Between the two main branches, PPMS tends to affect the day-to-day functioning of the body more so than RRMS. With further progression, both branches display more of the same symptoms, including vision problems, muscle weakness, balance issues, numbness and prickling feelings in hands, legs and other areas, difficulties thinking clearly and evident fatigue.
When diagnosing the different types of MS, there is a disparity in the identifying criteria. For PPMS, due to its fairly gradual progression, it takes, on average, two to three years longer to diagnose than RRMS.
For a confirmed diagnosis of PPMS, there must be one year of disease progression (worsening without remission) and two from the following: a typical MS lesion on the brain; two or more similar lesions in the spinal cord; and evidence of immune system activity in the CNS found in spinal fluid.
However, with RRMS, there only has to be evidence of two separate areas of damage in the CNS from different points in time, combined with a symptom history, neurological examination and elimination of other possibilities. Due to the fact that there is currently no cure for MS, the only form of treatment is targeting the wide range of symptom presentations as no single treatment is universally effective. Corticosteroids (a type of steroids) are commonly used for acute attacks, suppressing the immune system and providing short-term relief of immediate symptoms. These are not, however, used in the long term due to the wide variety of side effects experienced such as thinned skin that bruises easily, increased risk of infections and high blood pressure.
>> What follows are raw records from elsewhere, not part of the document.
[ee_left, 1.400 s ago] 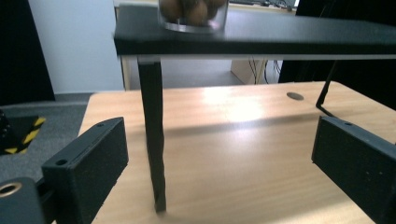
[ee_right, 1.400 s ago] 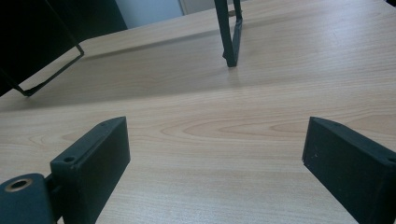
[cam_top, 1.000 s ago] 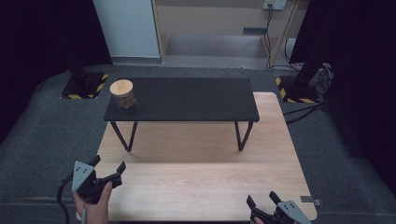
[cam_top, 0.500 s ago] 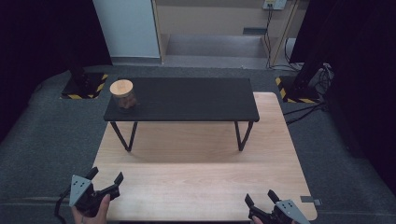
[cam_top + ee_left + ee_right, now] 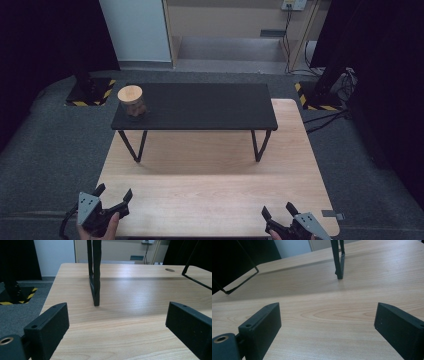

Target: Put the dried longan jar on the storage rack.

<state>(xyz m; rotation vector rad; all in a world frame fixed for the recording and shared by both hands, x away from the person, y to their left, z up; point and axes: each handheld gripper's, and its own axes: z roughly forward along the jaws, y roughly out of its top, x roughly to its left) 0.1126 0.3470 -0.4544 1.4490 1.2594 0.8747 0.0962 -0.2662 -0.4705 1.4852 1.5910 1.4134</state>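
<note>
A glass jar (image 5: pixel 132 101) with a round wooden lid stands at the left end of a low black bench (image 5: pixel 200 105). The bench rests on a light wooden table (image 5: pixel 215 185). At the table's near left edge my left gripper (image 5: pixel 114 196) sits low in a hand, its jaws wide open with nothing between them. In the left gripper view its jaws frame bare wood and a black bench leg (image 5: pixel 95 272). My right gripper (image 5: pixel 278 212) rests at the near right edge, also open and empty. Ahead of it stands another bench leg (image 5: pixel 338 260).
Dark grey carpet (image 5: pixel 55 150) surrounds the table. Black stands with yellow-black striped bases (image 5: pixel 90 92) sit behind the bench at left and right. Cables (image 5: pixel 325 117) trail on the floor at the right. A white panel (image 5: pixel 135 30) stands at the back.
My left gripper has dropped lower and moved toward the near edge of the table, still open. The right gripper has stayed where it was.
</note>
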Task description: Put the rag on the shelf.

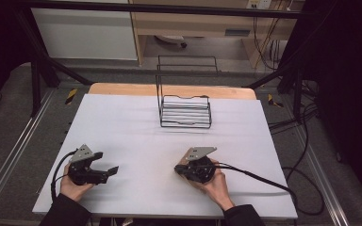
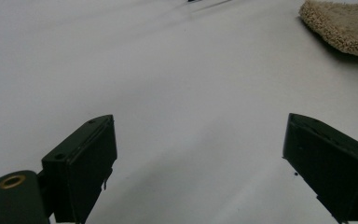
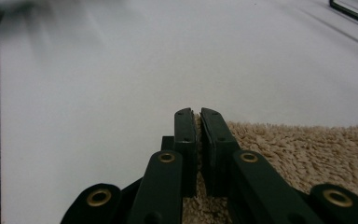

Current experimental treatments are now targeting the behaviour of immune cells to prevent attacks on myelin. This has been proven to be most effective for relapsing MS where immune attacks are the common cause of symptoms. The prescribing of Ocrelizumab is a separate treatment that targets white blood cells and prevents them from attacking myelin. This was only recently approved for prescription on the NHS in May 2019. Generally, in terms of treatment the more the MS progresses, the less effective treatments prove at symptom alleviation.
Around 85% of all diagnosed MS patients have the relapsing form, whereas only 10% have the progressive form. There are also distinct differences in the age of onset; with PPMS diagnosis typically occurring in those in their 40s and 50s, compared to those in their 20s and 30s diagnosed with RRMS. In terms of prognosis, MS reduces life expectancy on average by 7 to 14 years. Between the two main branches, patients with progressive MS have a higher mortality rate than those with the relapsing form. Those that suffer from the relapsing form of the condition may go on to develop a progressive type of the condition, known as Secondary Progressive MS (SPMS).
Although not considered a fatal disease, MS is still chronic and incurable with nearly three million people living with the condition worldwide every day.